ニッポン放送「飯田浩司のOK! Cozy up!」(6月18日放送)に外交評論家で内閣官房参与の宮家邦彦が出演。香港警察が「リンゴ日報」の男女5人を逮捕したというニュースについて解説した。
「リンゴ日報」の男女5人が逮捕
香港警察は6月17日、中国に批判的な論調で知られる香港紙「リンゴ日報(蘋果日報)」の編集部門トップや経営部門の幹部ら男女合わせて5人を、反政府的な動きを取り締まる香港国家安全維持法に違反した疑いで逮捕したと発表した。リンゴ日報が2019年から30回以上にわたり、記事などを通じて外国の組織などに対し、中国や香港の政府に制裁を科すよう呼び掛けたとして、外国勢力と結託し国家の安全に危害を加えた疑いがあるとしている。
飯田)このタイミングで逮捕というところはどうですか?
香港を元に戻すのは難しい
宮家)特別なタイミングがあるのではなくて、中国がやるべきことは2020年に既にやったので、それに従って今も粛々と行っているということです。残念ですが、これを元に戻すのは非常に難しいと思います。
飯田)G7の直前に、民主活動家のアイコンの1人でもある周庭(アグネス・チョウ)さんを釈放することがありましたが。

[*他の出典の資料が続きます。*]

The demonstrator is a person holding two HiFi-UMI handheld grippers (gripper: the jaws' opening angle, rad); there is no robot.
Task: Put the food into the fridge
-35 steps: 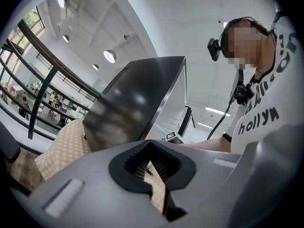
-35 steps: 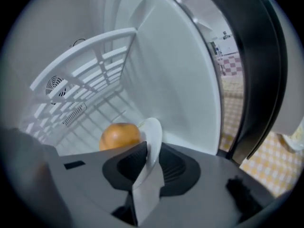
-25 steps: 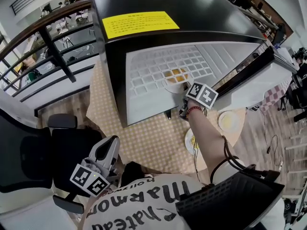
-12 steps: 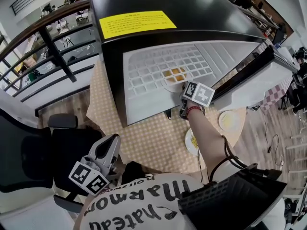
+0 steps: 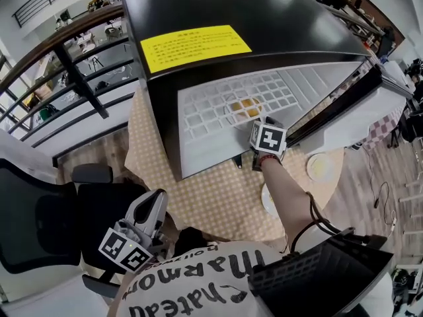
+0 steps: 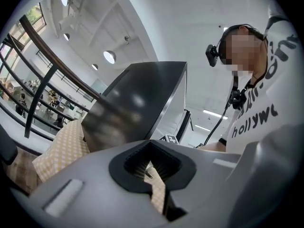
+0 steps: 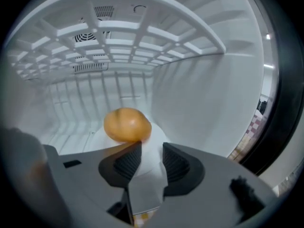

宮家)釈放後も彼女は黙らざるを得ないですよね。次の訴追が待っている可能性があるわけですから、迂闊なことは言えないですし、我々も迂闊なことは言えないですよね。
これからの中国の動きをよく見なくてはいけない
飯田)G7サミットでも中国包囲網のようなものがあり、NATOも中国を名指ししています。この環境のなかで中国は、むしろはねのけるように強気に出るのですか?
宮家)1930年代の日本のメンタリティと今の中国は「どこが違うか」を、よく見ないといけないと思います。当時の日本のように、何でもかんでも「鬼畜米英だ」などと反発するのではないでしょう。、中国はもっと賢いと思いますし、真珠湾攻撃のようなことはやらないと思います。しかし、国内であれだけナショナリズムを煽って権力を集中した以上、国民の間に相当不満があってもおかしくないところで、ああいう仕打ちを外国からされると、世論も黙っていないし、政権の面子も立たない。そのときに本当に「暴発するかしないか」という議論はよくしておいた方がいいと思います。近巷では「米中戦えば」という話によくなるけれども、そんなに簡単には起きないと思います。ですから、そこをよく見なくてはいけない。非常に重要な時期にこれから差し掛かって行くだろうと思います。